I tried to remember if what he was saying was true, but I drew up no memories of such a nightmare. "Are you sure?"
He nodded enthusiastically. "You did, that I'm sure of." He shrugged. "You must have blocked it out or something."
Yeah. That's it. I must have blocked it out of my mind. Because I couldn't recall one goddamned thing, and it was beginning to bother me. Shaking it out of my thoughts, I stood up and shouldered my backpack. "Well, come on. First day at a new school."
He sighed and gave me a puppy dog look. "Aw, do we have to?"

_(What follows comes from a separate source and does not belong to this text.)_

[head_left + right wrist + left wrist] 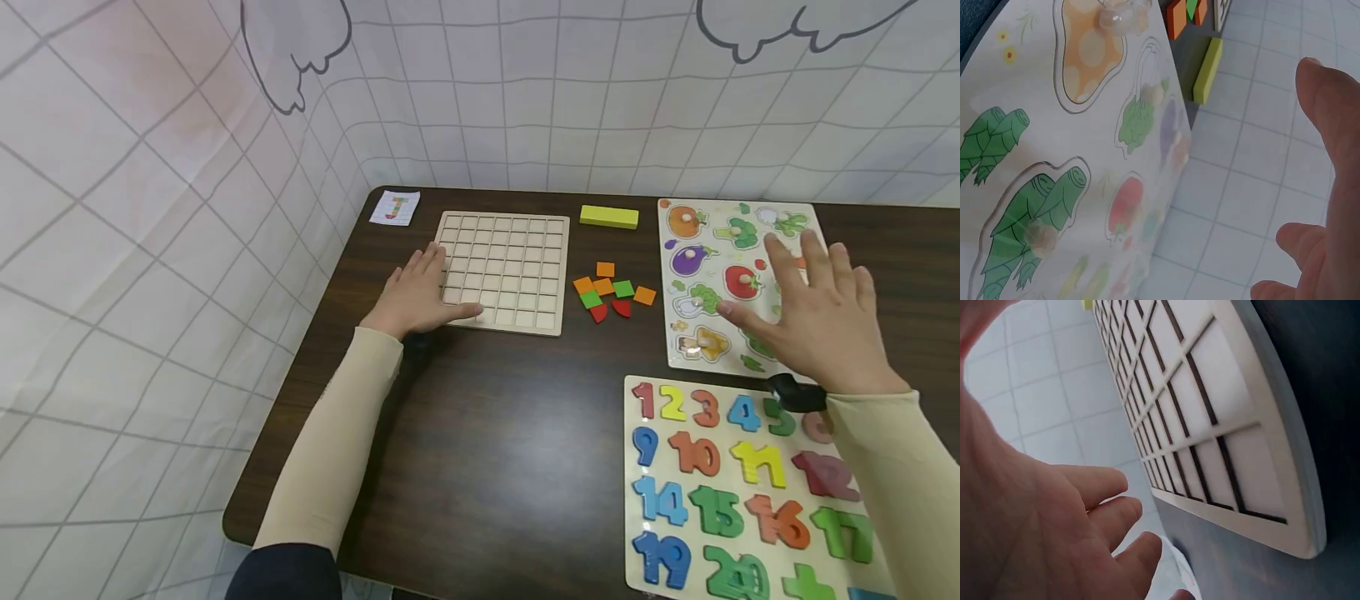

I rolled my eyes and threw his bag at him, feeling proud when it whacks him in the stomach and causes him to let out a loud oomph. "Yes, Sammy, you know you have to." I used my no-shitting-around voice, which prompted him to follow me out of the hotel room door, after checking the salt lines, of course.
He kicked the back of my shoes as we walked to the impala. "Don't call me that."
I smiled at this. Because, as strange as it may have seemed, little things like this were memories I'd cherish for the rest of my life.
We both climbed into my baby, and, as I was shutting my door, I noticed a handsome man in a trench coat standing near our hotel room, a sad expression on his face. But, when I did a double take, he was gone.